> _Work required_
Filter the records, keeping every line that has the string "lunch".

> _Saved entries_
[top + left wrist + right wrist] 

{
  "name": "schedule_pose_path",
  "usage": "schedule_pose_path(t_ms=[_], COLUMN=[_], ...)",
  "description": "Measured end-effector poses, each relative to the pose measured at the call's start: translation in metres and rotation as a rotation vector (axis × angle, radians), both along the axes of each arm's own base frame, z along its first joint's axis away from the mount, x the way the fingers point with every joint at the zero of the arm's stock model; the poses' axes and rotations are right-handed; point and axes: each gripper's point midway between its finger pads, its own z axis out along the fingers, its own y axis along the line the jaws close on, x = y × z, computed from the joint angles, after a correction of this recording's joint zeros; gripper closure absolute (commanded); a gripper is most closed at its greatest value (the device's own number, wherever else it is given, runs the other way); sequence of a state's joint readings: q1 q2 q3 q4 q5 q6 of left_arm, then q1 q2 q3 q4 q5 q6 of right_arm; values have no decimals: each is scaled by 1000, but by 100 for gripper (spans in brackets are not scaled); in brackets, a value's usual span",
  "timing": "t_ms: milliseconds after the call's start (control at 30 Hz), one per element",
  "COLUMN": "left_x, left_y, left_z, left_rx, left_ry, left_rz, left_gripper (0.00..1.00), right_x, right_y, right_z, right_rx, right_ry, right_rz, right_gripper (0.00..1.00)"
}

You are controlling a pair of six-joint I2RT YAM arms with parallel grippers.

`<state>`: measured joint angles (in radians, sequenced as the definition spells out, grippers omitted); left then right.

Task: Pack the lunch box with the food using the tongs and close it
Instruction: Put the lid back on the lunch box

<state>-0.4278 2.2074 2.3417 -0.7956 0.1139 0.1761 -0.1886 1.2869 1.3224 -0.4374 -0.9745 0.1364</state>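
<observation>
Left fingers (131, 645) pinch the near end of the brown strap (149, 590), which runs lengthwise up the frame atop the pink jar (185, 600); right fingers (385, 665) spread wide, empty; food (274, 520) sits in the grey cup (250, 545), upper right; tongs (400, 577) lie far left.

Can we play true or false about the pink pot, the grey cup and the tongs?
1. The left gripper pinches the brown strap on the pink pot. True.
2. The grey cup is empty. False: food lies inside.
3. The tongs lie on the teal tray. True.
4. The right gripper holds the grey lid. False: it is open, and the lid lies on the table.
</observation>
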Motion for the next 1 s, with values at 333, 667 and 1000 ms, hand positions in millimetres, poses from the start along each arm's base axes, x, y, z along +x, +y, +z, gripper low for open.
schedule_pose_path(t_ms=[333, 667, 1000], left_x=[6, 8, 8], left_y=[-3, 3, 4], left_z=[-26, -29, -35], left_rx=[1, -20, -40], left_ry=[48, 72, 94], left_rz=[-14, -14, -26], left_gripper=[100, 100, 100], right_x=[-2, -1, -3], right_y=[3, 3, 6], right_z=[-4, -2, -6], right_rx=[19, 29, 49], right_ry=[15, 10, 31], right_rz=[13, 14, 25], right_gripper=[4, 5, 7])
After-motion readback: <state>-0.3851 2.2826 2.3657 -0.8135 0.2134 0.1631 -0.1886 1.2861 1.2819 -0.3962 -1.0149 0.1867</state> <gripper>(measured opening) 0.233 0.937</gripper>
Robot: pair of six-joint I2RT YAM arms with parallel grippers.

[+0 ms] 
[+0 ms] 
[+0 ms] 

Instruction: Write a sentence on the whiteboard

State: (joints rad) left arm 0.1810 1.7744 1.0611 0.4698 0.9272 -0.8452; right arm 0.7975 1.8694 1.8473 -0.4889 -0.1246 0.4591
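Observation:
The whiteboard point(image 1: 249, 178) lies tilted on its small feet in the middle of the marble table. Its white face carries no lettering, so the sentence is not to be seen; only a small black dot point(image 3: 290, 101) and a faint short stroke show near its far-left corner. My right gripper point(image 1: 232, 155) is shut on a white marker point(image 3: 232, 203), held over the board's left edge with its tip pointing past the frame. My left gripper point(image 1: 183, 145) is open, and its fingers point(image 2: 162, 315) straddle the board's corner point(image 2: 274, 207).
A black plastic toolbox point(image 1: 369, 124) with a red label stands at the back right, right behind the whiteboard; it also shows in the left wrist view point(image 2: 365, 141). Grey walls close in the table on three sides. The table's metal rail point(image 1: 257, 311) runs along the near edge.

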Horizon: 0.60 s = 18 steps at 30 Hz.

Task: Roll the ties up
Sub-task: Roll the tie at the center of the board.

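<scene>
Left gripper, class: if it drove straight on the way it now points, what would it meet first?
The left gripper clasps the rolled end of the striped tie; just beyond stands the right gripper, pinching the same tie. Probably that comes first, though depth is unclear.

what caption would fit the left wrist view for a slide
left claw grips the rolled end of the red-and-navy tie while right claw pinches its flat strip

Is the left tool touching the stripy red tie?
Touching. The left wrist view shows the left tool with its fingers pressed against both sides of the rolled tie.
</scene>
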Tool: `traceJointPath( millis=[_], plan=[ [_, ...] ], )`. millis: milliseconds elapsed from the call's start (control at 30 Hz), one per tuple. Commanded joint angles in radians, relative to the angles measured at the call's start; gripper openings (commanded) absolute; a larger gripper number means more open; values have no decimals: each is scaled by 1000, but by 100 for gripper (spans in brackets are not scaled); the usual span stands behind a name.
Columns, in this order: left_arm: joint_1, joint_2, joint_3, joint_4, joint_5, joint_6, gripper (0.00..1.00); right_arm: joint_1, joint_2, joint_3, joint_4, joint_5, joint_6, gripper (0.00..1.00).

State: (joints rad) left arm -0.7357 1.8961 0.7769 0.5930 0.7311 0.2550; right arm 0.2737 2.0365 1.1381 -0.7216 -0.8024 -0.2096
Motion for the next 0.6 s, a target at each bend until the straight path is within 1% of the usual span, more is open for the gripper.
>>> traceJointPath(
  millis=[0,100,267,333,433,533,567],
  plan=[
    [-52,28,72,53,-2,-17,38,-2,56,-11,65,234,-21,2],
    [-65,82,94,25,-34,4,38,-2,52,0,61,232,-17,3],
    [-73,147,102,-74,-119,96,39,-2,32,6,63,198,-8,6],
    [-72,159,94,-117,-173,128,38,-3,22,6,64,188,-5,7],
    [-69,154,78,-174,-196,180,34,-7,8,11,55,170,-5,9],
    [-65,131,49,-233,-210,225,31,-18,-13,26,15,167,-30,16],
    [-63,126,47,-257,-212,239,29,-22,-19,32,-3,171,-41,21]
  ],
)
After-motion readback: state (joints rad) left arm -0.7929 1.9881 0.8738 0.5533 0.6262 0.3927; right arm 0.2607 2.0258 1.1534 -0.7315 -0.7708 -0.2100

> _Solution to this task_
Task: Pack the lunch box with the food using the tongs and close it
Instruction: Put the lid back on the lunch box

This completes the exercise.